The Obama campaign has rebuked GOP presidential candidate Mitt Romney's recent criticism of President Barack Obama's foreign policy by describing the former Massachusetts governor's comments as "full of platitude and free of substance."
Romney delivered a lengthy speech focused exclusively on his foreign policy vision for America at the Virginia Military Institute in Lexington, Va., on Monday, where he took aim at Obama's strategy, claiming that the current administration had weakened America's hold on Middle East affairs and its place as global leader.
"America's security and the cause of freedom cannot afford four more years like the last four years," Romney said. "I am running for President because I believe the leader of the free world has a duty, to our citizens, and to our friends everywhere, to use America's great influence -- wisely, with solemnity and without false pride, but also firmly and actively -- to shape events in ways that secure our interests, further our values, prevent conflict, and make the world better-not perfect, but better."
Romney continued by singling out country-by-country the current faults he sees in America's foreign policy, suggesting that President Obama should have acted tougher in his response to the slaying of Ambassador to Libya Christopher Stevens and the three other Americans who lost their lives in last month's terrorist attack of Western embassies in the Middle East.
The Republican's prepared remarks were scrutinized in a teleconference by the Obama campaign, however, with former Secretary of State Madeleine K. Albright accusing the candidate of offering little details about how he would address the conflicts he brought up.
"How's he going to turn the page on the failed policies of the past if he wants to keep 20,000 troops in Iraq?" added Ben LaBolt, an Obama campaign spokesman, referring to Romney's pledge to have U.S. troops provide better training to Iraqi soldiers and law enforcers to defend their own country from extremists.
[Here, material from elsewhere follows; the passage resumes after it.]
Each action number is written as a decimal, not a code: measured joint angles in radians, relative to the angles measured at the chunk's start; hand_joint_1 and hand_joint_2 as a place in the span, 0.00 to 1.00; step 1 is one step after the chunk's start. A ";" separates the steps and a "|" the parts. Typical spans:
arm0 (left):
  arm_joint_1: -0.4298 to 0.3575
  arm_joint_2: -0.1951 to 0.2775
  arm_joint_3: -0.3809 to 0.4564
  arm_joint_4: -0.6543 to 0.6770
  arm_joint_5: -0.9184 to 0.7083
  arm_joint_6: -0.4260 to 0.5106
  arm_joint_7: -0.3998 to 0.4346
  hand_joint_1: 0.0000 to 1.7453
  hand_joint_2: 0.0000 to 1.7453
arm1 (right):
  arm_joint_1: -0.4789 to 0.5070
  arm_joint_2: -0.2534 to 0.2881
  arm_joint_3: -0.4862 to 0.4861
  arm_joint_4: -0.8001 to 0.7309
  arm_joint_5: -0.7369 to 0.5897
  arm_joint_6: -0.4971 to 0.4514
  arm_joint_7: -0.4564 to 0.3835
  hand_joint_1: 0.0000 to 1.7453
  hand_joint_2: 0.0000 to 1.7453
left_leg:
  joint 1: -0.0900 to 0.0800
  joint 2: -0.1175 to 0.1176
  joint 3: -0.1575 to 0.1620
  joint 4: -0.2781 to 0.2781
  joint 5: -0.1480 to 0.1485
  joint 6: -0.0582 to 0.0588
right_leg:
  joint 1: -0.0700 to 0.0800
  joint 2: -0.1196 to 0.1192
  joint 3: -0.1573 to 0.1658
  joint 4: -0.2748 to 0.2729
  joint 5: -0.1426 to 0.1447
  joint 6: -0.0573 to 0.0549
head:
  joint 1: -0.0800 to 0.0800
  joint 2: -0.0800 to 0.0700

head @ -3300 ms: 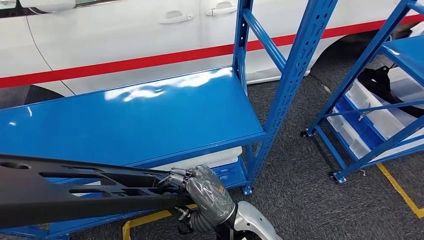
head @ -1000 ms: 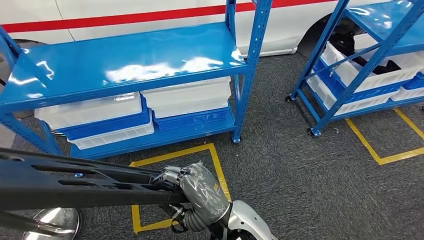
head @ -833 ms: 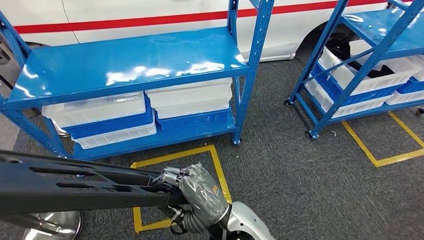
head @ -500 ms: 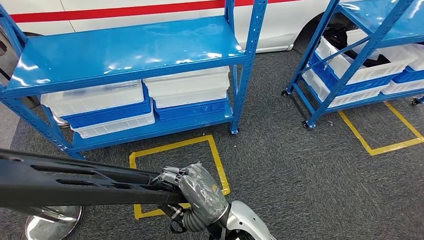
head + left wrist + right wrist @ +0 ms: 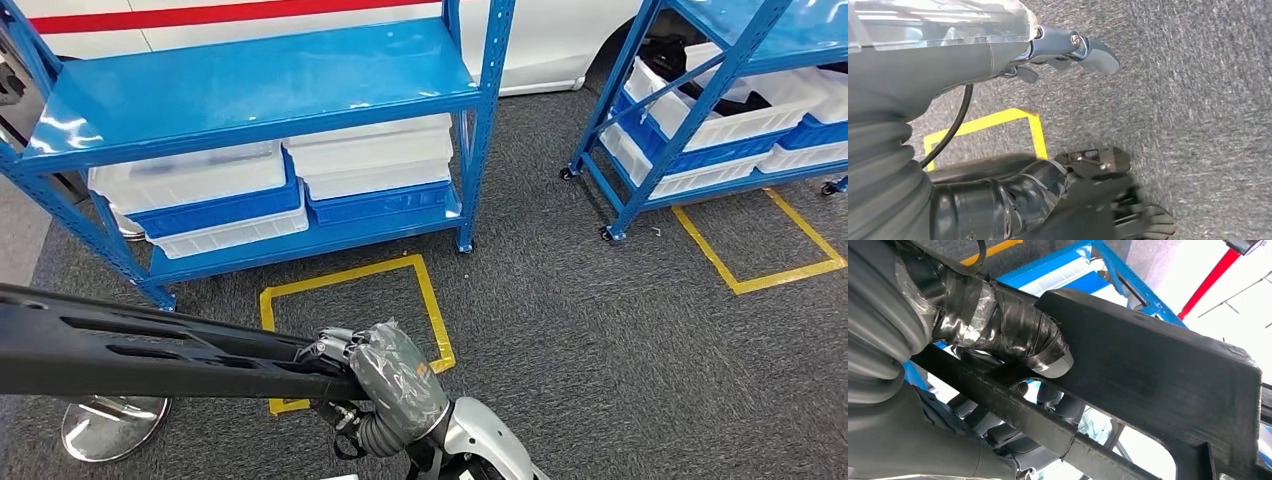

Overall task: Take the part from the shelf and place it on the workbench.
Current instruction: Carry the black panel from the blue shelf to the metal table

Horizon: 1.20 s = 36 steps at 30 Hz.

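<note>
A long black part (image 5: pixel 130 350) with cut-out slots runs from the lower middle of the head view out past its left edge. My right hand (image 5: pixel 395 385), wrapped in clear film, grips the part's near end, fingers curled around a bar. In the right wrist view the taped thumb (image 5: pixel 1003 330) presses on the part (image 5: pixel 1148 370), with the other fingers under it. The blue shelf (image 5: pixel 250 80) stands ahead, its top board bare. My left hand (image 5: pixel 1063 50) hangs above grey carpet, thumb out, holding nothing.
White and blue bins (image 5: pixel 220 190) fill the shelf's lower levels. A second blue shelf (image 5: pixel 700 90) with bins stands at the right. Yellow tape squares (image 5: pixel 350 300) (image 5: pixel 760 250) mark the carpet. A round metal base (image 5: pixel 112 425) sits at lower left. A white car with a red stripe stands behind.
The whole view has shifted: the camera has backed away from the shelf, which now sits farther off with more floor showing. My right hand keeps its grip on the black part.
</note>
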 joint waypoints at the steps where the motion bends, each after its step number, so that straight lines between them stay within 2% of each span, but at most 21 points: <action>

Michèle Flournoy and Colin Kahl, Obama foreign policy advisers, noted what they perceive as Romney's flip-flopping position on the issues: "His position on Libya has no credibility since he's been both for and against our Libya policy."
Some observers also pointed out that Romney's plan in other countries, such as imposing tighter sanctions on Iran to deter its leaders from pursuing nuclear weapons, has already been proposed by Obama and adds nothing new.
Even before Romney's speech on Monday, the Obama campaign released a 30-second ad that ridiculed the GOP candidate's foreign policy credentials, reminding voters of his "gaffe-filled tour" of the United Kingdom, Israel, and Poland earlier this summer, and criticizing the former Massachusetts governor for his scrutiny of Obama immediately after the Libya attacks.
Obama meanwhile was making the rounds in California, honoring Cesar Chavez, a farm labor movement hero, and participating in fundraisers for his campaign, The New York Times reported.
While the president has not yet addressed Romney's speech directly, the two candidates are expected to talk at length on foreign policy issues at their next scheduled debate, which falls on Oct. 16 at Hofstra University in Hempstead, N.Y.